Source data |
---
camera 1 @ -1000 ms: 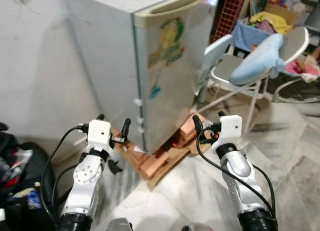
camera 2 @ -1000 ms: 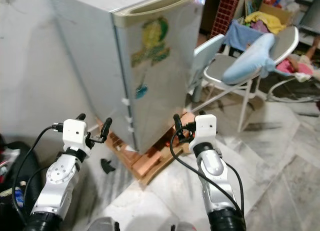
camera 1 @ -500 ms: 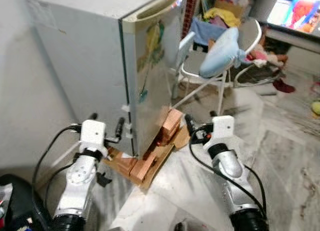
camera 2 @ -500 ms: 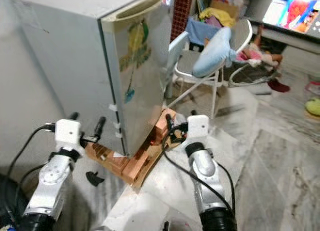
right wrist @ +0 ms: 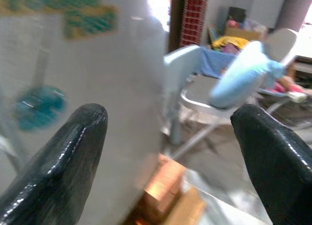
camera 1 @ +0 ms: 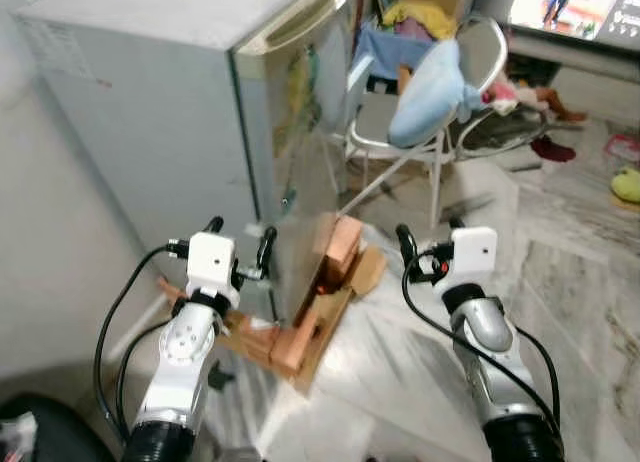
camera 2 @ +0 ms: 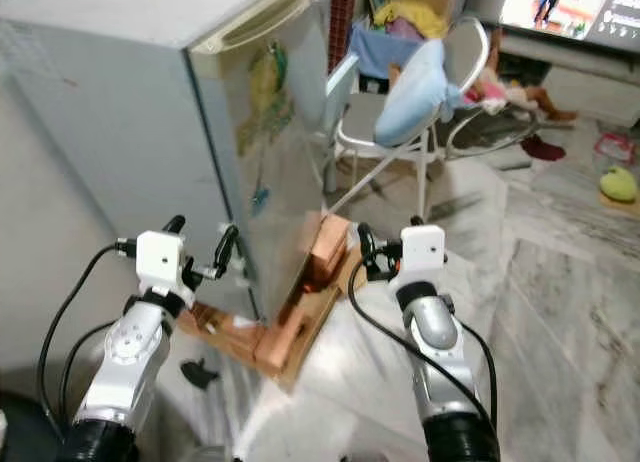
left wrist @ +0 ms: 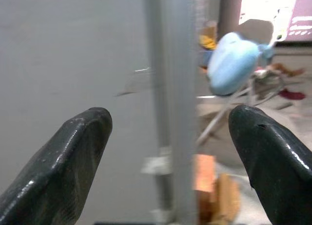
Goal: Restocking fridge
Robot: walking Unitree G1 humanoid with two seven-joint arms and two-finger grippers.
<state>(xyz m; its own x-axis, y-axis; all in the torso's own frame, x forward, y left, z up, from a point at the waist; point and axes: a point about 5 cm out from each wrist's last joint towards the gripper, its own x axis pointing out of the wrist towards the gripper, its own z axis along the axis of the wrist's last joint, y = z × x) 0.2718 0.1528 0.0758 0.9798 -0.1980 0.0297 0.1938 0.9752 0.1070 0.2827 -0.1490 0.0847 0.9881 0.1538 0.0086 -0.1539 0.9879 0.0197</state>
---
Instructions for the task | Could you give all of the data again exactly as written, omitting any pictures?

Final answer |
camera 1 @ -1000 ms: 
camera 2 @ -1000 ms: 
camera 1 @ -500 ms: 
camera 2 @ -500 ms: 
right wrist @ +0 ms: 
camera 1 @ +0 ms: 
camera 2 @ +0 ms: 
left wrist @ +0 ms: 
Goal: Restocking fridge
Robot: walking Unitree G1 humanoid with two seven-joint arms and two-finger grippers.
<state>(xyz m; its own x-axis, y-axis; all in the torso's own frame, x forward, y left, z up, from a point at the waist; point and axes: a point about 5 cm out from each wrist's last joint towards the gripper, its own x axis pointing out of the wrist towards the gripper, its own z axis along the axis of the wrist's last joint, y = z × x) 0.2718 0.1528 0.0758 0.9798 -0.1980 0.0297 0.1938 0.9752 0.1070 0.2827 -0.1490 0.0847 0.9881 0.1538 0.0086 -0.1539 0.9879 0.0197</state>

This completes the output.